"The most important design element, though, "was the picture that had come back from Apollo 8 about a year before, the first vision of the Earth as seen from space, and this fragile, blue-white marble in the black void, arguably the most important photograph ever taken," McKibben tells Fast Company."
"The resulting logo represents only half the sun, with an asterisk-style mark on the left side and a blank space on the right for people to fill in their own drawing. As a symbol, the sun is simple and easily abstracted; as a work of advocacy, it gives people a first thing to do. It's participatory by design."
"The basic message becomes we have half of what we need, we now have the technology. We live on a planet where the cheapest way to make power is to point a sheet of glass at the sun," McKibben says, noting that what's lacking is the political will to make clean energy work."

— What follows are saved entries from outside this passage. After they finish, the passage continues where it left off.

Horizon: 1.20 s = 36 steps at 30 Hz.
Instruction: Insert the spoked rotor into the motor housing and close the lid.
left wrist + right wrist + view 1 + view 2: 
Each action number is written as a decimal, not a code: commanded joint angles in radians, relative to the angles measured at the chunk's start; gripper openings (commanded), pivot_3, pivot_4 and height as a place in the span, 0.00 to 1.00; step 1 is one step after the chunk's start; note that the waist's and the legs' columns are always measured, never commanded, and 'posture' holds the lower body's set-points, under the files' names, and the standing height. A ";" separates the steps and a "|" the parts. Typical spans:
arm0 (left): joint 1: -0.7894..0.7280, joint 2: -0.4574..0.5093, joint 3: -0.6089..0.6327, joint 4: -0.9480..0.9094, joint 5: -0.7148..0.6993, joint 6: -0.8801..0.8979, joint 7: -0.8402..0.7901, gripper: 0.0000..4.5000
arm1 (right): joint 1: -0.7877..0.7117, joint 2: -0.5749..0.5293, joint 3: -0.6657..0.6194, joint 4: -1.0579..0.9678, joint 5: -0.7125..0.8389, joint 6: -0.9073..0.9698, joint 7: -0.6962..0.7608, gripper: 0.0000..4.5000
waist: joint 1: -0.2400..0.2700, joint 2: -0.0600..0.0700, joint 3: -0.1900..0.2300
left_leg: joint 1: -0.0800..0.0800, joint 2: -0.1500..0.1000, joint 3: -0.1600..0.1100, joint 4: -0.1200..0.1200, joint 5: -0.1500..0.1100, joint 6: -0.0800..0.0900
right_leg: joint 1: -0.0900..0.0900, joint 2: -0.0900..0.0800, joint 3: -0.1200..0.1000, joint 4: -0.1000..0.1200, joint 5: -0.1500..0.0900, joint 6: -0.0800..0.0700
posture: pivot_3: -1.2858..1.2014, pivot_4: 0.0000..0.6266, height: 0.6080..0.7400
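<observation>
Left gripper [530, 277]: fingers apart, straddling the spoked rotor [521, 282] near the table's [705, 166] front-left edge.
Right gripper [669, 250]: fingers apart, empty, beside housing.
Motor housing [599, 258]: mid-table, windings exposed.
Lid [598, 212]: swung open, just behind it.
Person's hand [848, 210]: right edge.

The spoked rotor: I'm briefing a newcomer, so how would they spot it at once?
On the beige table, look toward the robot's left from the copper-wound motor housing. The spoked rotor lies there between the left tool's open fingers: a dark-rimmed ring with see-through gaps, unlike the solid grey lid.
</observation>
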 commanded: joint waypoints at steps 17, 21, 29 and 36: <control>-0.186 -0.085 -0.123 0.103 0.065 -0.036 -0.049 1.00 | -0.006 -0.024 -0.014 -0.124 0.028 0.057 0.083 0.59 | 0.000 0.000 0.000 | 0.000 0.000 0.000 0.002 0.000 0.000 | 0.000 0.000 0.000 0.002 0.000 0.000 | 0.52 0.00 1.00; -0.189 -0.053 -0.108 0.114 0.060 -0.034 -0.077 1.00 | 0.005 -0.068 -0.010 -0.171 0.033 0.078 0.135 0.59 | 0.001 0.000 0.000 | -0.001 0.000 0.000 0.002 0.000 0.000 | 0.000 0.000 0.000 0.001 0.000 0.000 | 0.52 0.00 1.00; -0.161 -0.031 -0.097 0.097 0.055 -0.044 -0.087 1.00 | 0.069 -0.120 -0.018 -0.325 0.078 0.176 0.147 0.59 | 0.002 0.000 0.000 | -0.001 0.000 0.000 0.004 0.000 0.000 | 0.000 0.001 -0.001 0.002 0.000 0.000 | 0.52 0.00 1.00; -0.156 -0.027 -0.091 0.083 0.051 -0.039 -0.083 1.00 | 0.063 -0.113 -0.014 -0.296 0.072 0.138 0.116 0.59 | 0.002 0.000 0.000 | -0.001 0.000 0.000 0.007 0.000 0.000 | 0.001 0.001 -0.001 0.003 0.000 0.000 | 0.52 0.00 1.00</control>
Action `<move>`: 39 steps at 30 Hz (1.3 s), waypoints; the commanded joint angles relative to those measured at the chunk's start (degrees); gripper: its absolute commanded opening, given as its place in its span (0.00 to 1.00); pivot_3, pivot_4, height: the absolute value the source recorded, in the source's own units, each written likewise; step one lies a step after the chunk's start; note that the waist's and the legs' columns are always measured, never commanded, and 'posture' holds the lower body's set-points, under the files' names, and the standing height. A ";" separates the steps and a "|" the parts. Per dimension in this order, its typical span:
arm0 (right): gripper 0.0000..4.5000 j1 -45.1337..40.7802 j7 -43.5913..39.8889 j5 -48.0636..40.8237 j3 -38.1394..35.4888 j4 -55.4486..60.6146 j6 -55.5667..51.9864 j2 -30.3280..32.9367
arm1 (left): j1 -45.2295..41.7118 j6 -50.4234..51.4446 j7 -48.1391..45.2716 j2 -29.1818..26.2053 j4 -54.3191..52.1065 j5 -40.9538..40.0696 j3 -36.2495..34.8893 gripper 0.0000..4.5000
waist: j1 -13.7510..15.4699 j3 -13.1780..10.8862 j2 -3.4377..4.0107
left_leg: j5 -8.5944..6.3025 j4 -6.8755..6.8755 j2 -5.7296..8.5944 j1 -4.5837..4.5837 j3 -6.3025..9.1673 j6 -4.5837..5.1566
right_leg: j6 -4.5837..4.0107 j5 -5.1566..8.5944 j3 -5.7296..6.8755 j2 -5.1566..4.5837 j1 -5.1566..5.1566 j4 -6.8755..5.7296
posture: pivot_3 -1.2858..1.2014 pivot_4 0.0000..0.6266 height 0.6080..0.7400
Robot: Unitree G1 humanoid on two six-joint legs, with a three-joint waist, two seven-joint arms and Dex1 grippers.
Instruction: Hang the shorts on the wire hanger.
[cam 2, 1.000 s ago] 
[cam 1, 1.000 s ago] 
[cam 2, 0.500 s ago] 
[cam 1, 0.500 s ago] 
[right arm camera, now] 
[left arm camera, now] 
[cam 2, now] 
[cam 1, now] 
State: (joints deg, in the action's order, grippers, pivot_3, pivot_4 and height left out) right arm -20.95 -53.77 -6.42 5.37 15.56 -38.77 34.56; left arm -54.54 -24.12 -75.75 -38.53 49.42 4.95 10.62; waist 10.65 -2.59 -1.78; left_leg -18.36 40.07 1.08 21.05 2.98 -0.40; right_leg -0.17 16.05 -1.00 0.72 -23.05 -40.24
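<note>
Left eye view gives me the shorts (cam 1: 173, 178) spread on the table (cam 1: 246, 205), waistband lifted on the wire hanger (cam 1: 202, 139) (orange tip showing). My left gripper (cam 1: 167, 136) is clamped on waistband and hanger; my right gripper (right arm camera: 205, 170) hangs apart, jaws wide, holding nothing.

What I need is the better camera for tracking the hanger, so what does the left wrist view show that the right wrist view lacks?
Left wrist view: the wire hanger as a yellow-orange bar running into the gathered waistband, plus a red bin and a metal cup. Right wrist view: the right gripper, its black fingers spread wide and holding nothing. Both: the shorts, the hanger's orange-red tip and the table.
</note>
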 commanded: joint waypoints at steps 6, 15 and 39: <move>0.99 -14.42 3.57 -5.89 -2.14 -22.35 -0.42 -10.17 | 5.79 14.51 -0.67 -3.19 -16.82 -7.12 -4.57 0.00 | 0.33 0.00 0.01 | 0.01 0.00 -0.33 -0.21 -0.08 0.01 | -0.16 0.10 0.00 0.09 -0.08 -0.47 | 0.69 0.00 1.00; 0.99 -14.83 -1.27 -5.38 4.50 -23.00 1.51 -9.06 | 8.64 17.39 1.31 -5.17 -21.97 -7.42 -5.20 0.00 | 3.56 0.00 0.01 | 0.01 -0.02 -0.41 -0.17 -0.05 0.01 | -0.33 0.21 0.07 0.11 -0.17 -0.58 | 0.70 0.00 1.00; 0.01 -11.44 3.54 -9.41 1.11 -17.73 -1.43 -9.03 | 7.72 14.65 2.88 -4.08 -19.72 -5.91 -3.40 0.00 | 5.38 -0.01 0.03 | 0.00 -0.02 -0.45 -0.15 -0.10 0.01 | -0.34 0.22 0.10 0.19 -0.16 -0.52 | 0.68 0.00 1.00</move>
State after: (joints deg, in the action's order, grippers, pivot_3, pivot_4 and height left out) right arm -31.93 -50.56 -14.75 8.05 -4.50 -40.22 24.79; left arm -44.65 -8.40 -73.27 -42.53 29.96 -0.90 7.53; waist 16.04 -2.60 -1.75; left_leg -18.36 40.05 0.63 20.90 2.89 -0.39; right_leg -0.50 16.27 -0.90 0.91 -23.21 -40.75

Bill McKibben and Denis Hayes founded Sun Day as a global day of action on Sunday, September 21. The initiative shifted from an initial 'Sky Day' idea after designers realized the sun is the universal, easily drawn symbol. The Sun Day logo intentionally depicts only half the sun with an asterisk-style mark and blank space to invite public completion and participation. The design symbolizes that technology for solar power now exists and is inexpensive in many places, while the primary barrier to widescale clean energy deployment remains political will. Collins created the branding.